Task
In the entries that follow, find the line containing "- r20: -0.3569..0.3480" and the line containing "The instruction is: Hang", then retype exactly the lines from the first through the second, pictures excluded.
-------
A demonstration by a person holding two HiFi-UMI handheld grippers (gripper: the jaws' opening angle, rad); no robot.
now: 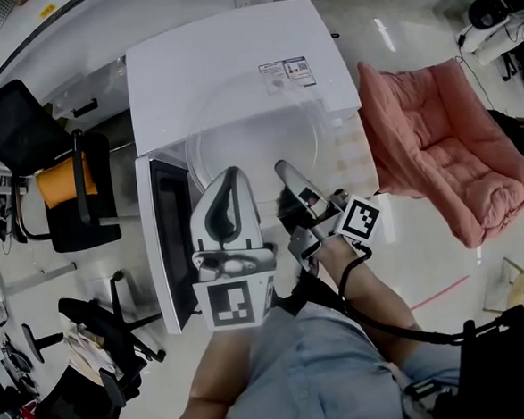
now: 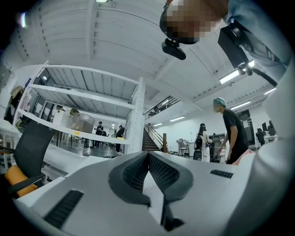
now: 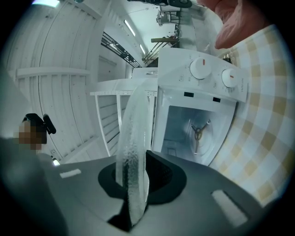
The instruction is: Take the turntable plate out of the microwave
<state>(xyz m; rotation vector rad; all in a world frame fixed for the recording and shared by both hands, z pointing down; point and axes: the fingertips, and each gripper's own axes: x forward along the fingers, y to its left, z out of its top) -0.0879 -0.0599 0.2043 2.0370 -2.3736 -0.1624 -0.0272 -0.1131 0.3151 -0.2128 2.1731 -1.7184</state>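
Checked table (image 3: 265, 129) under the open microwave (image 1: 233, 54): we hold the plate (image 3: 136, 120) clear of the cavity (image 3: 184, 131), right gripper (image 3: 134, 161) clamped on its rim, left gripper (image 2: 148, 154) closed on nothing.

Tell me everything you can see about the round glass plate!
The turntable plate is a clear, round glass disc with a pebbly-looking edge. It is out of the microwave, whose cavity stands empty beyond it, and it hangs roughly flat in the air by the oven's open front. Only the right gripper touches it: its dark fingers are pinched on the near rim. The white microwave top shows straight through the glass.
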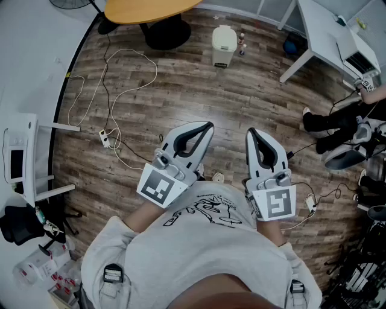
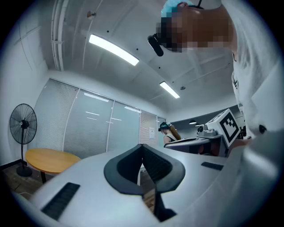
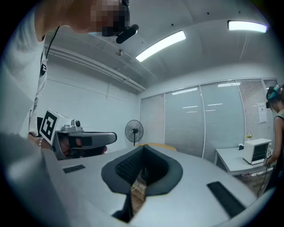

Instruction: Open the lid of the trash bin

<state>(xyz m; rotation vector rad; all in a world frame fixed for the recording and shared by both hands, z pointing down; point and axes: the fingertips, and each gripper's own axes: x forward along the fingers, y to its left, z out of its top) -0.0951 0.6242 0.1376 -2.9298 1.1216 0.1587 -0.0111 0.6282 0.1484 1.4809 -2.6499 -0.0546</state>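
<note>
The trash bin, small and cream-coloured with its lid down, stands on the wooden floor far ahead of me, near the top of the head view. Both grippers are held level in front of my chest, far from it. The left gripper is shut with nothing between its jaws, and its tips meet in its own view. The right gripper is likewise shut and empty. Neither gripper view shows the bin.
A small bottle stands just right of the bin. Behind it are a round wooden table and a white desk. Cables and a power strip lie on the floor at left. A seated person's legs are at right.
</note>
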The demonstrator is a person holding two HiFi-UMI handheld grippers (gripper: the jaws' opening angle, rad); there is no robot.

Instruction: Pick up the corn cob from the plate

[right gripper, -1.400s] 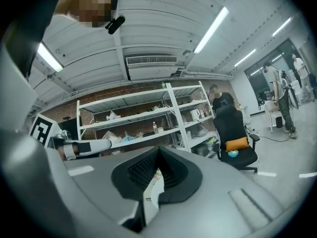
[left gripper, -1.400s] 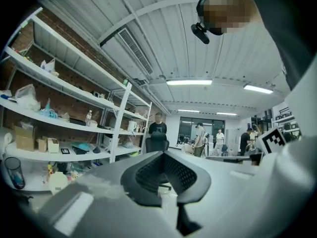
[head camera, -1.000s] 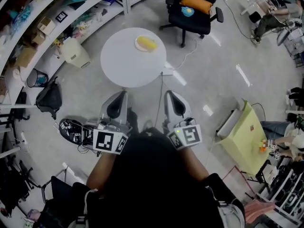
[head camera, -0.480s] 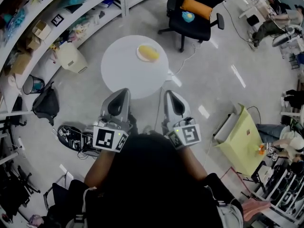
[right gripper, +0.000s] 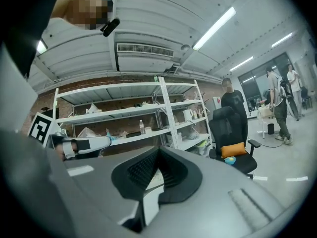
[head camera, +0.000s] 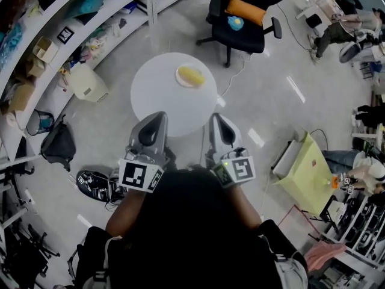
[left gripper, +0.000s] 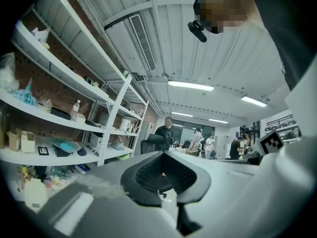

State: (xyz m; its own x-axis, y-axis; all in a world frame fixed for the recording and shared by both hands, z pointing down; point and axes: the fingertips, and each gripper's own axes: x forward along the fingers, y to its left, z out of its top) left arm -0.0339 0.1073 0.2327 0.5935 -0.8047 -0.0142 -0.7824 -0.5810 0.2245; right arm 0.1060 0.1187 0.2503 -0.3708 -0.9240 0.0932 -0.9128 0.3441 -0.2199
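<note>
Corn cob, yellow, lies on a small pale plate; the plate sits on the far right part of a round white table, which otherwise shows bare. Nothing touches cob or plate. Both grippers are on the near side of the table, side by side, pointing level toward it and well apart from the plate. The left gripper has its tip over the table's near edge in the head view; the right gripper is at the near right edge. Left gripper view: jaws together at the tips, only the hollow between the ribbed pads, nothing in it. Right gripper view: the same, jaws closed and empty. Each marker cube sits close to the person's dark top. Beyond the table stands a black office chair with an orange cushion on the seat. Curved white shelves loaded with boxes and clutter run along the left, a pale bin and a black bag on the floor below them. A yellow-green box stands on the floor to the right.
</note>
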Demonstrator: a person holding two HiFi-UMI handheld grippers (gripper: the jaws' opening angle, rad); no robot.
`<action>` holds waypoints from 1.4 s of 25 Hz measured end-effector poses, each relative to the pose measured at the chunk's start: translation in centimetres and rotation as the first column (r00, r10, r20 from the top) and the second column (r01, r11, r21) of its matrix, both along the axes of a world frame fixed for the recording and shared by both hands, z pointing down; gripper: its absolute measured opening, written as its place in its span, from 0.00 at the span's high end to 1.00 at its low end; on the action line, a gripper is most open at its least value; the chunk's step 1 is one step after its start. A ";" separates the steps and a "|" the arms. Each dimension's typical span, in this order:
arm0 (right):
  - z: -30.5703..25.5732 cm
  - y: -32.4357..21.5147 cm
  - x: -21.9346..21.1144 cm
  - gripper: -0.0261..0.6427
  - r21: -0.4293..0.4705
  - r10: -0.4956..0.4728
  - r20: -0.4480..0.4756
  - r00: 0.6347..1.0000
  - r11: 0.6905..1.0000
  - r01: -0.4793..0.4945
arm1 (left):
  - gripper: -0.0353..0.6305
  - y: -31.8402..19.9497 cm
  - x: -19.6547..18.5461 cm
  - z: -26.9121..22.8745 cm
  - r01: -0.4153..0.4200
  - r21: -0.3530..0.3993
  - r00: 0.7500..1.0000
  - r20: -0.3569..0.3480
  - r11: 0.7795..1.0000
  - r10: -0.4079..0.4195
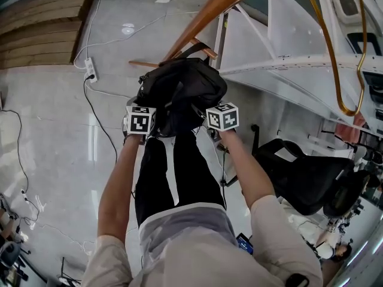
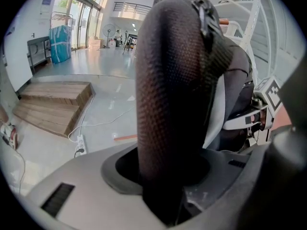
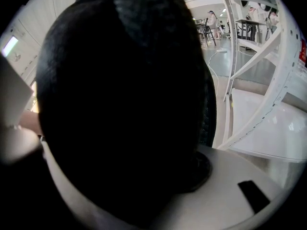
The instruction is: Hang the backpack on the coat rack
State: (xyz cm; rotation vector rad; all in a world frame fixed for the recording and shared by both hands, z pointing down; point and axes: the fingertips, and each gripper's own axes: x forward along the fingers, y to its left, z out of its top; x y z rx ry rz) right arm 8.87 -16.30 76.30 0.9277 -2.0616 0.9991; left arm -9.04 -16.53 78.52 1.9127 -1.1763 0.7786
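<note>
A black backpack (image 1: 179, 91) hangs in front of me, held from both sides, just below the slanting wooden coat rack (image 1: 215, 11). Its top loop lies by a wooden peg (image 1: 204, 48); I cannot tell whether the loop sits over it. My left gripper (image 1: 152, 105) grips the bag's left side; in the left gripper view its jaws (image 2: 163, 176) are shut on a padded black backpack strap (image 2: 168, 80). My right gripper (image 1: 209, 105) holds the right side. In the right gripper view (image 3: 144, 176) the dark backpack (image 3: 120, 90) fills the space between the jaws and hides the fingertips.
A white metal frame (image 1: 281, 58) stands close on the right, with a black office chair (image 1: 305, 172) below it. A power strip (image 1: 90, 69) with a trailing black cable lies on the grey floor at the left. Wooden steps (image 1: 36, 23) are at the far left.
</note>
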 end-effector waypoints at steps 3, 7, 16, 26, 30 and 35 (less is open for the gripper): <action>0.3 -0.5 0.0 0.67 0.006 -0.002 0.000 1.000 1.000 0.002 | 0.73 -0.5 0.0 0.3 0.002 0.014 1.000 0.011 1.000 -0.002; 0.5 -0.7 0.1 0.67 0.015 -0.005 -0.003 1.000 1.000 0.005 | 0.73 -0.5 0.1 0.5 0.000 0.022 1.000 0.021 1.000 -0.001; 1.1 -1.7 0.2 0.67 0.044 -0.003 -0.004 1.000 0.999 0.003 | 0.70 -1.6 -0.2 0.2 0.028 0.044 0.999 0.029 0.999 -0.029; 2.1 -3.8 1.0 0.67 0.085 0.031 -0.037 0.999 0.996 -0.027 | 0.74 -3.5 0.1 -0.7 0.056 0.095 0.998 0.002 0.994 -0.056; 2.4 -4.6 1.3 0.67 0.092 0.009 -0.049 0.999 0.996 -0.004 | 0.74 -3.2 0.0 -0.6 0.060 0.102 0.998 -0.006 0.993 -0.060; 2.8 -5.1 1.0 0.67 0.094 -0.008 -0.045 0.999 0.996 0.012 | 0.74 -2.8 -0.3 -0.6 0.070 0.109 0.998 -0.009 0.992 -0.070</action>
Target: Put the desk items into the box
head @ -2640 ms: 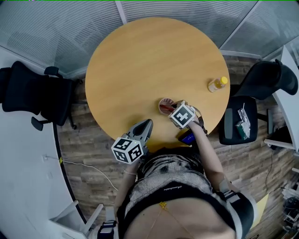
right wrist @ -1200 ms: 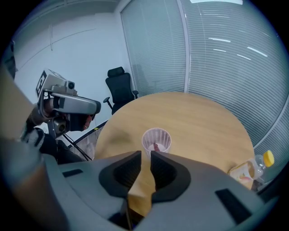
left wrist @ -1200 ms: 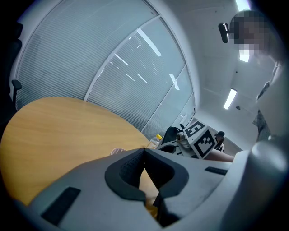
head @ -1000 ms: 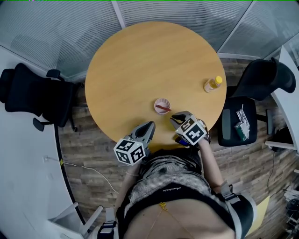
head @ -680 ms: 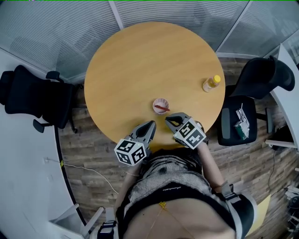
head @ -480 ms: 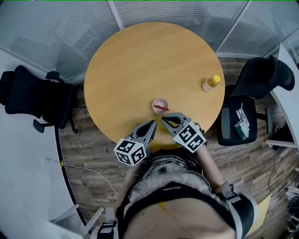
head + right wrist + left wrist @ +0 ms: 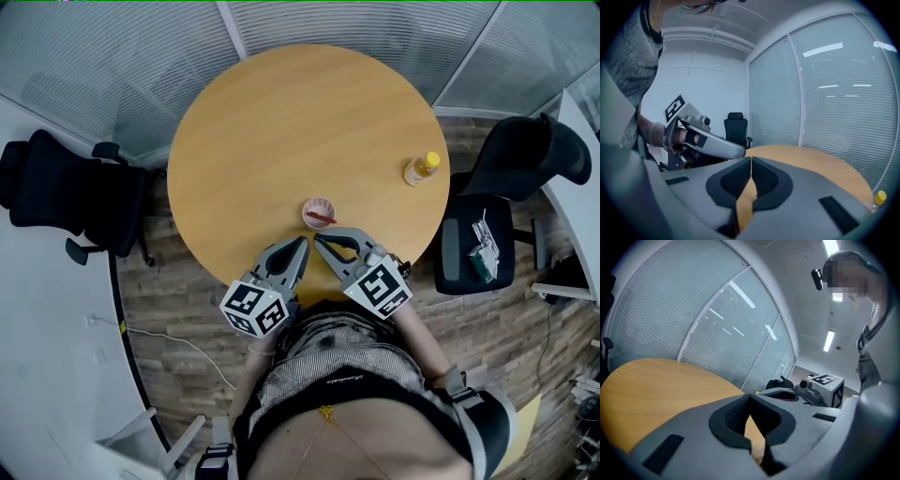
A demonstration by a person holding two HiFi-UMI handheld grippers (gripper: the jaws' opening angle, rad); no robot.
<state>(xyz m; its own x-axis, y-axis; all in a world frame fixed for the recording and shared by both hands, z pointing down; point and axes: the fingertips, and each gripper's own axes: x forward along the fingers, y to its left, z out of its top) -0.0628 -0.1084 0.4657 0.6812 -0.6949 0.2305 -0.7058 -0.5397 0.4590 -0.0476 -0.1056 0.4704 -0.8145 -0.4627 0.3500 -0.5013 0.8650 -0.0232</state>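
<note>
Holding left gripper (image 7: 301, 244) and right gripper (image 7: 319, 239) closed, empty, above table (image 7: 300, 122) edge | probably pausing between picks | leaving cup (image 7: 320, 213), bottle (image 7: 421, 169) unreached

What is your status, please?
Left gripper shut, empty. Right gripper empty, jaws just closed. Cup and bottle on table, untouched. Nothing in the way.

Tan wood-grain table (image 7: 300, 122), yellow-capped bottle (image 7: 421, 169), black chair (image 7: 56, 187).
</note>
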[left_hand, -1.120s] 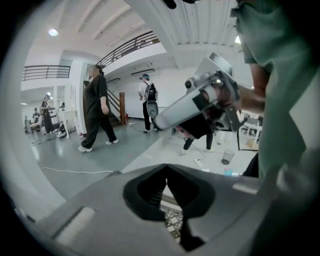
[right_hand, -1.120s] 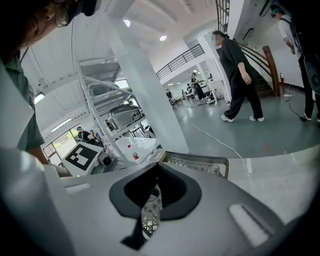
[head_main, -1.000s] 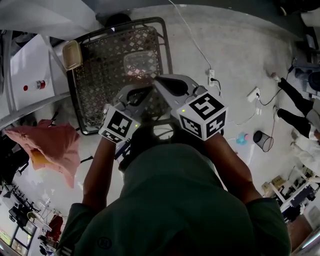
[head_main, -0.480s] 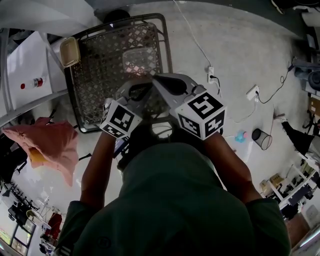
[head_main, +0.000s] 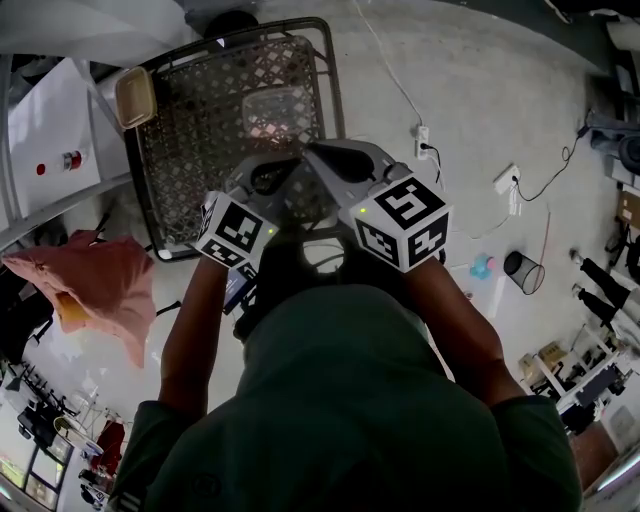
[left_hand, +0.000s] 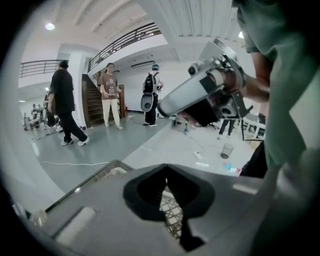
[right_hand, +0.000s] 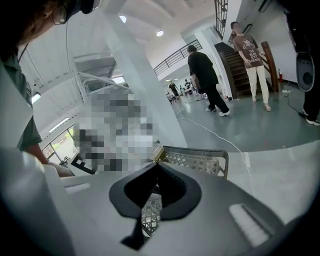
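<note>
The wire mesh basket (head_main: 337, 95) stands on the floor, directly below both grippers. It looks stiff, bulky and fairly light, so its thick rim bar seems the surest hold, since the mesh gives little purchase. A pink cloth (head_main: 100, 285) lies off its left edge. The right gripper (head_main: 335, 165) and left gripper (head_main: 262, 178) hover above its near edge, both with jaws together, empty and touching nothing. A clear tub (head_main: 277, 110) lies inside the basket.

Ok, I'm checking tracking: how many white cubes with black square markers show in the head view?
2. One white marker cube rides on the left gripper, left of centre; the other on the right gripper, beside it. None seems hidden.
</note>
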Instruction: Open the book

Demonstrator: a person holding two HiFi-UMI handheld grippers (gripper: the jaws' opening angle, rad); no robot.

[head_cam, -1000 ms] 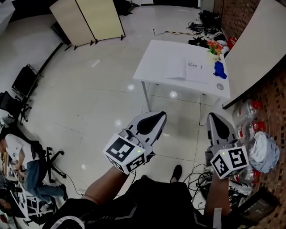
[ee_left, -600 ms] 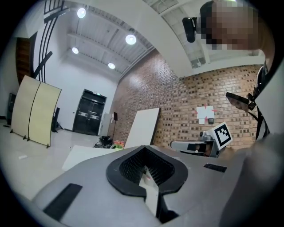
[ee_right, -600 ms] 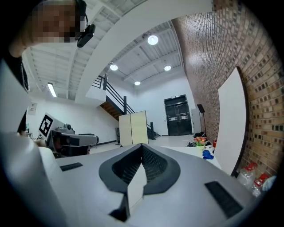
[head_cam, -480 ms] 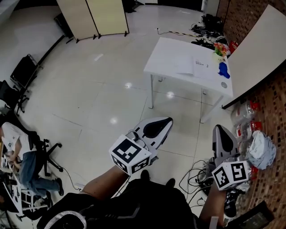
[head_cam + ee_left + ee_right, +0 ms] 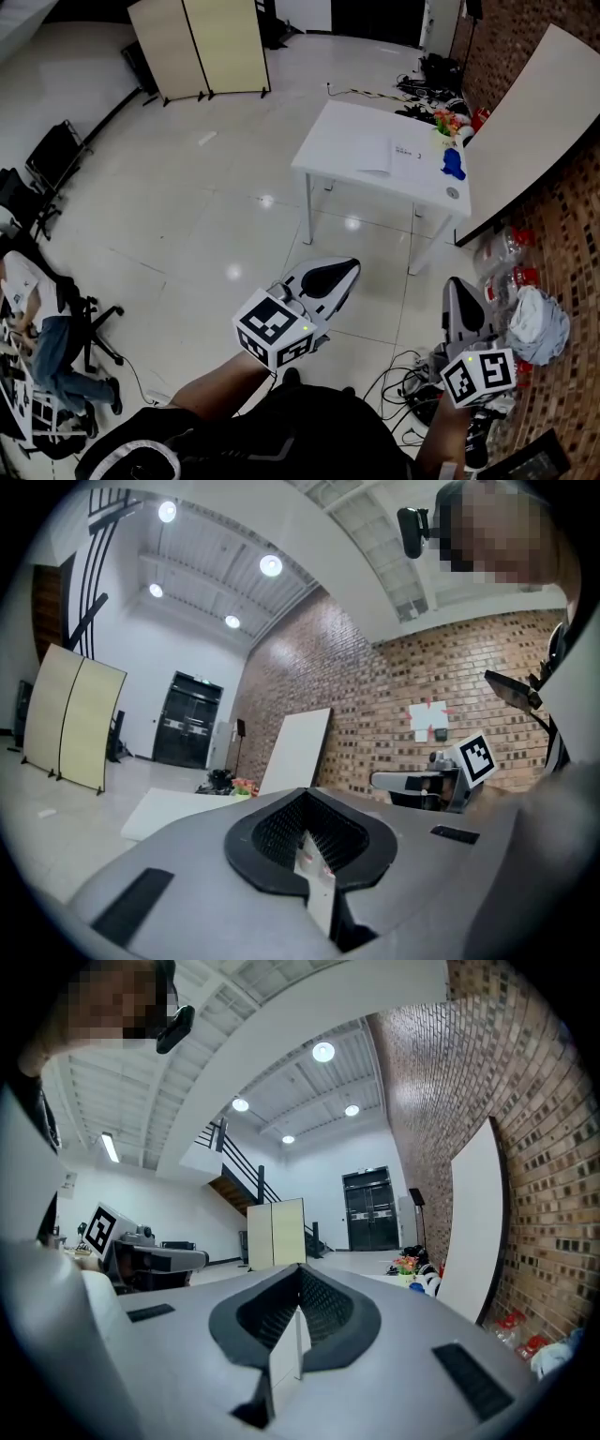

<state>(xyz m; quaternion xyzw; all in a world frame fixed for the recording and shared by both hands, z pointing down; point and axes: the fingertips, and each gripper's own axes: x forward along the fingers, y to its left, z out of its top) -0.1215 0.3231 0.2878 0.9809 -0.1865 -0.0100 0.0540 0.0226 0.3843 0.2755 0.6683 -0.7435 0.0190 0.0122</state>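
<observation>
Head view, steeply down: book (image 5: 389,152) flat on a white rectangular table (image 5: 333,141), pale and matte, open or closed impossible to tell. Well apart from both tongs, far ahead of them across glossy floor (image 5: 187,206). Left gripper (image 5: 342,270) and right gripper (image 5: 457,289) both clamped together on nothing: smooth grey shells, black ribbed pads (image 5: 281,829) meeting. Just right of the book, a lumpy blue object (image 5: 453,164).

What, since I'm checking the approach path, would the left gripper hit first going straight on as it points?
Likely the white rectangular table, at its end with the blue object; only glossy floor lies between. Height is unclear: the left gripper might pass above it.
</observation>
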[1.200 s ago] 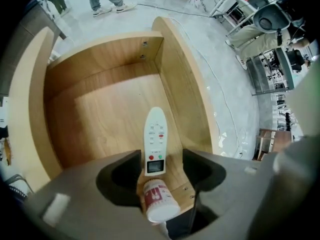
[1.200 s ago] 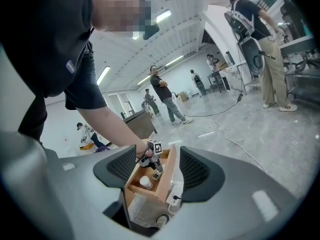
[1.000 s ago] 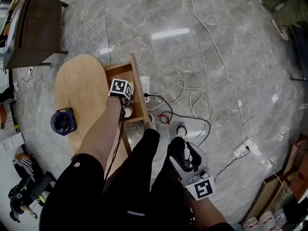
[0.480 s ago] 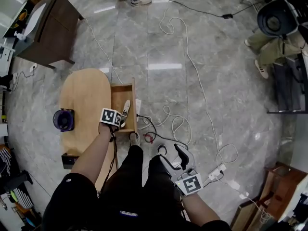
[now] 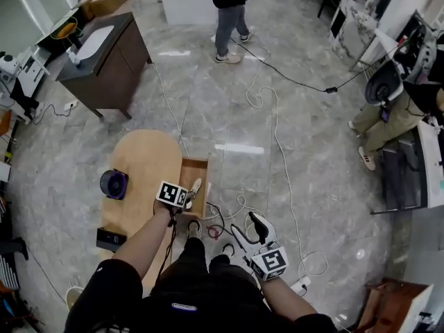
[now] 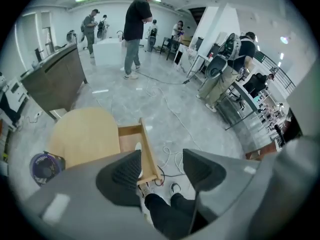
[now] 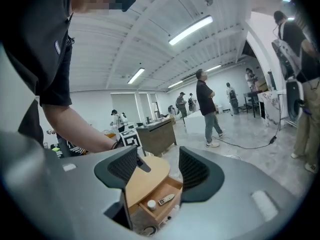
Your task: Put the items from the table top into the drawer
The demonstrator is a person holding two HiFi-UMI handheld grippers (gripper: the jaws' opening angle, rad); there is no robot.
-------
Output for this exercise
  - r20: -0.3569..0.3480
  - r11: 0.7795..1.0000
  - r10: -0.4079..0.4195
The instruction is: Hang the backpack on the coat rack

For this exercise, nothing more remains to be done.